* **WHAT THIS TASK INVOLVES**:
Among the entries that follow, find every line with the word "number" and list it.

* **RECORDS SHOWN**:

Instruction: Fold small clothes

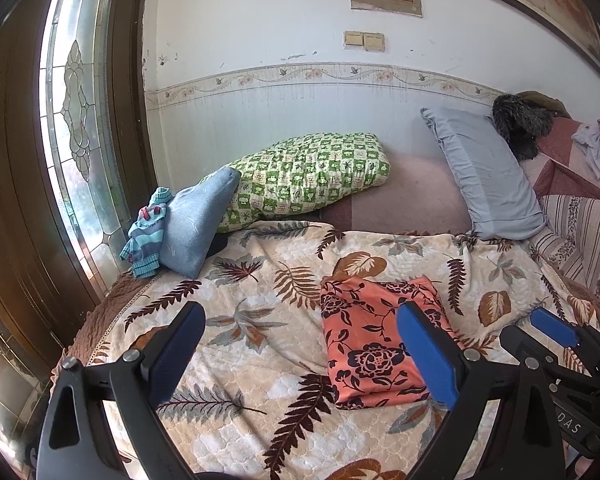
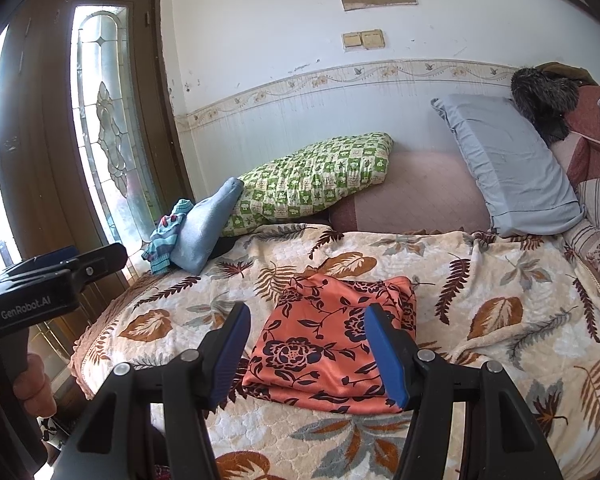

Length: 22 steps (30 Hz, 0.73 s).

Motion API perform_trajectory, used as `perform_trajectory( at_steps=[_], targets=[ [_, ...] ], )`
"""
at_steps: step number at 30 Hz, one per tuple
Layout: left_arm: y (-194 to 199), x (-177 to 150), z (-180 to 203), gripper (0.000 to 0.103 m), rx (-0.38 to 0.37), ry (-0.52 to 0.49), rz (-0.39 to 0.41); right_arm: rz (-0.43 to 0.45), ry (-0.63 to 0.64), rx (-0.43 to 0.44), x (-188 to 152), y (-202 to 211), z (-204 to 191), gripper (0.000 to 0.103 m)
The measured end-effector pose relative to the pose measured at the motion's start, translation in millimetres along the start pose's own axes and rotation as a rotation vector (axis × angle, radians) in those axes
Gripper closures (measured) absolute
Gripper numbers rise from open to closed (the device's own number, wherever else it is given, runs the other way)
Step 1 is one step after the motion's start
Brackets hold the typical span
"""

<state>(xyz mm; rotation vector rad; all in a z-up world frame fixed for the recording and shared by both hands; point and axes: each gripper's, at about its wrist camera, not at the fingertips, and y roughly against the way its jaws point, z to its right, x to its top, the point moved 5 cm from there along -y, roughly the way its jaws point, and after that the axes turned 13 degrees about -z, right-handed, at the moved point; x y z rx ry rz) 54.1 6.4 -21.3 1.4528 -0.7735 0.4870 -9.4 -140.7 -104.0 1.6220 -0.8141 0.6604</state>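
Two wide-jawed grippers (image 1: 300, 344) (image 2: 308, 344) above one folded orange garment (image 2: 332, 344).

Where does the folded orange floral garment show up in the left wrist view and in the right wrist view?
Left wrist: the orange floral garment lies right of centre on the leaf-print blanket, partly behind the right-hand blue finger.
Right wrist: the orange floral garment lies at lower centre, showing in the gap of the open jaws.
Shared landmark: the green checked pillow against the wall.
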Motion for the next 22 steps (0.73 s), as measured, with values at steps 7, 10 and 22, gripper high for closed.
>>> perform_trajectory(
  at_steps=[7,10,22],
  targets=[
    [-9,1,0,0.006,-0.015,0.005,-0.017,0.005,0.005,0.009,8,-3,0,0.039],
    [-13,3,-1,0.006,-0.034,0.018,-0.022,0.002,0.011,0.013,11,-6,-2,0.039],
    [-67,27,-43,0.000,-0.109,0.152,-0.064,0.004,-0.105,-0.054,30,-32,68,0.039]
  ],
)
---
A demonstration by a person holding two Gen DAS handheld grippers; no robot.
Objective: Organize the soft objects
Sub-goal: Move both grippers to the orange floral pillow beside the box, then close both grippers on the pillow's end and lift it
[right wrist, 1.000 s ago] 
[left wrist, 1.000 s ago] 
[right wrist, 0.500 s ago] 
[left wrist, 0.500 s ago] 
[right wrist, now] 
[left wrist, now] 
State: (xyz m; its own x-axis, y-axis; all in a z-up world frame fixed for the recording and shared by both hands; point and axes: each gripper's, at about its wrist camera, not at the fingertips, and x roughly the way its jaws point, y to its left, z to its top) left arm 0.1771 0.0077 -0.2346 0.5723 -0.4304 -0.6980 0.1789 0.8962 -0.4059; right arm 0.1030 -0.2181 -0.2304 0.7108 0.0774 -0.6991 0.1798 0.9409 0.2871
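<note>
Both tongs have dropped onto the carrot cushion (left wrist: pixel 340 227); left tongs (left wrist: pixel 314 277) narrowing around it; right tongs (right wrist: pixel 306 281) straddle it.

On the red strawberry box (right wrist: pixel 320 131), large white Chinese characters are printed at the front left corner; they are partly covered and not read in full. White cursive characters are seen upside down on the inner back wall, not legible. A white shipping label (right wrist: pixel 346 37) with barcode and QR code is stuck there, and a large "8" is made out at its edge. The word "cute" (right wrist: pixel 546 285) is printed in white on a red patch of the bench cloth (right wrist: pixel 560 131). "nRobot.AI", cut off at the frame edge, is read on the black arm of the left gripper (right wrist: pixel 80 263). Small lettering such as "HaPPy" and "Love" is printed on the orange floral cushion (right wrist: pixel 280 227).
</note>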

* **WRITTEN RESPONSE**:
at_steps: step number at 30 Hz, one per tuple
Gripper numbers rise from open to closed (the device's own number, wherever else it is given, runs the other way)

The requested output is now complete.